How desperation drove HP’s Autonomy disaster

For Leo Apotheker, the former HP CEO, a July 2011 meeting with Autonomy founder Mike Lynch at a chic seaside resort in France was pivotal to his effort to rebuild the technology giant.

How desperation drove HP's Autonomy disaster

In the nine months since taking the helm at HP, Apotheker had tried furiously to find a way to move the lumbering company away from its low-margin computer hardware business and into the lucrative corporate software and services arena.

Apotheker was looking for a big, transformative acquisition and after overtures to several companies went nowhere, he set his sights on Autonomy.

After two months of negotiations on what was known at HP as “Project Tesla,” Apotheker sat down with Lynch at a hotel in Deauville on the Normandy coast – and shook hands on what would become an $11.1 billion deal.

The Autonomy takeover was indeed a bombshell – but not in the way that Apotheker had hoped. When it was announced in August 2011, HP’s stock plummeted amid withering criticism of the price tag. Within weeks, Apotheker was out of a job. Within months, Lynch and his new masters at HP were at war.

What happened is he talked to Autonomy and they got into a dialogue – it was out of frustration and desperation to a large degree

Inside a year, Lynch had been forced out and HP was investigating allegations of major accounting irregularities at Autonomy. That culminated in HP saying last week it was writing off more than three-quarters of the value of Autonomy, and telling US and UK regulators about alleged accounting fraud.

The implosion of the Autonomy deal has raised questions about how HP and its army of lawyers, accountants and investment bankers could have overlooked warning signs and gone ahead with the acquisition.

After speaking with numerous employees at the company, the picture that emerges is of a firm so desperate to plot a new course that it may have been far too accepting of Autonomy’s published and audited accounts.
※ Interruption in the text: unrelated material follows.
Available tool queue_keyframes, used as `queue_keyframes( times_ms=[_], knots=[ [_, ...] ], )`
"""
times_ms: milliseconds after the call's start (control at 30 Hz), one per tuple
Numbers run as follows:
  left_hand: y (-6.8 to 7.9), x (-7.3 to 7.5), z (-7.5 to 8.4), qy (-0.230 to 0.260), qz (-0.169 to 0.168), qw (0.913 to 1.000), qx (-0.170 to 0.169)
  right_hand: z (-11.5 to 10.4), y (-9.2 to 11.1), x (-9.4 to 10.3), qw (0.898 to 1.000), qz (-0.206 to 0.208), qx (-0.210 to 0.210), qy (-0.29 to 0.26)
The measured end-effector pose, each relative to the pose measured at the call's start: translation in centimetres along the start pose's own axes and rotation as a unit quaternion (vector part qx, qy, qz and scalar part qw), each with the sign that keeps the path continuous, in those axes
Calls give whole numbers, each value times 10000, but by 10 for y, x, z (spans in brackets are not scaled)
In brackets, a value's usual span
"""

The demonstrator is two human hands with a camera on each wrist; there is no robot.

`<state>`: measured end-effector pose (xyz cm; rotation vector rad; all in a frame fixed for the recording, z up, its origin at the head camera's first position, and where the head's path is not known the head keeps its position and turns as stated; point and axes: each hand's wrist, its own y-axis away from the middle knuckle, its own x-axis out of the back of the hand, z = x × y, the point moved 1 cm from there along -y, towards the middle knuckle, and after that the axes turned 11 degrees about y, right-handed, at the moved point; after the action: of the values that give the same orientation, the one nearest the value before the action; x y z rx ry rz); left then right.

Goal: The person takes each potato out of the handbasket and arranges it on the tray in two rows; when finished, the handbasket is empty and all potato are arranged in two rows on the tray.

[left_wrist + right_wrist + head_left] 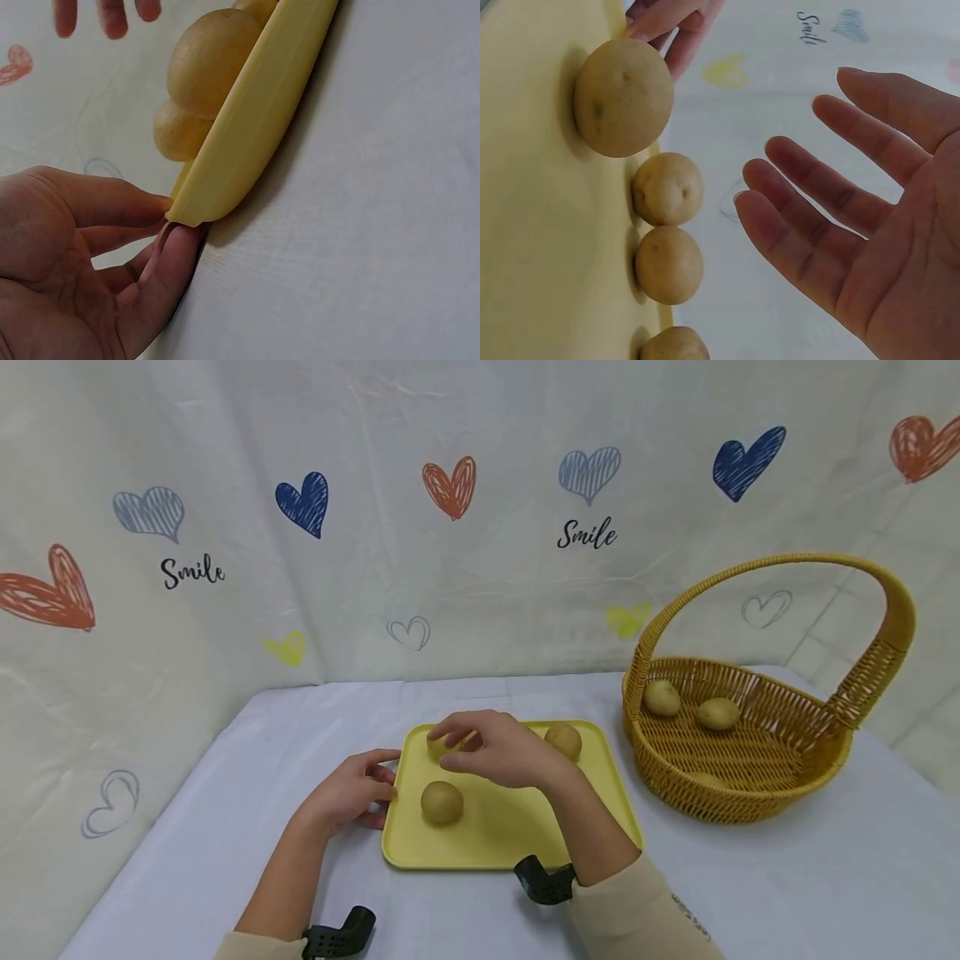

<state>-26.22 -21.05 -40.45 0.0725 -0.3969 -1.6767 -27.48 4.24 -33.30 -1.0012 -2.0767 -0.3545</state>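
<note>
A yellow tray (pixel 495 847) lies on the table with several round potatoes on it. My left hand (pixel 348 795) pinches the tray's left rim between thumb and fingers, which shows closely in the left wrist view. Over the tray hovers my right hand (pixel 501 748), its fingers spread and loosely bent with nothing in them. One potato (pixel 442 802) sits near the left hand, and another potato (pixel 563 741) stands at the back right. The right hand partly hides the potatoes at the back. In the right wrist view a large potato (pixel 624 97) is nearest the left hand's fingers.
To the right of the tray stands a wicker basket (pixel 738 806) with a tall arched handle (pixel 780 560). Inside it are a potato (pixel 662 698) at the left, a second potato (pixel 717 713), and one partly hidden by the front wall. A heart-printed curtain (pixel 495 585) hangs behind the table.
</note>
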Motion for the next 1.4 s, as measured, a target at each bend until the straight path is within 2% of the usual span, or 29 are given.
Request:
queue_keyframes(
  times_ms=[300,467,667,900,1233,1400],
  knots=[
    [3,1,1,-51,10,10000,10,-4,1,8,9998,136,112,63],
    [4,4,0,-64,33,10000,55,-5,2,15,9997,244,22,22],
    [1,3,-2,-25,-32,10000,9,-1,11,29,9989,386,-212,-138],
    [1,2,-2,9,-4,10000,37,4,21,53,9982,543,-218,102],
    [0,2,-2,7,8,10000,71,4,25,93,9970,12,-310,713],
    [-2,3,1,-15,-47,10000,63,5,28,113,9939,-303,-494,935]
  ],
)
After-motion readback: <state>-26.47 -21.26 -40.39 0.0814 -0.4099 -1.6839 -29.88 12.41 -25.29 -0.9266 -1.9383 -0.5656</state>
It has also cast a shadow over Lynch, widely regarded as a brilliant but difficult executive; he left HP in May and has flatly rejected the company’s claims of accounting shenanigans or that HP had been deliberately deceived.

Apotheker’s anti-Midas touch

Apotheker’s appointment as CEO of HP in November 2010 was greeted even at the time with head-scratching – and criticism. A veteran of the German corporate software maker SAP, he had no obvious qualifications to run HP – a company with sales several times SAP’s – especially given his lack of experience in the computer hardware business.

But the US company was reeling from a series of boardroom imbroglios that culminated in the firing of then-CEO Mark Hurd in a sexual harassment scandal in August 2010.

Apotheker went on the acquisition trail almost immediately, even though previous HP takeovers like Compaq and Palm had not worked out well. He was given the mandate of moving HP in a new direction – software seemed logical given the decline in HP’s traditional computer business – and felt the need for a transformative acquisition to do that, according to one of the sources.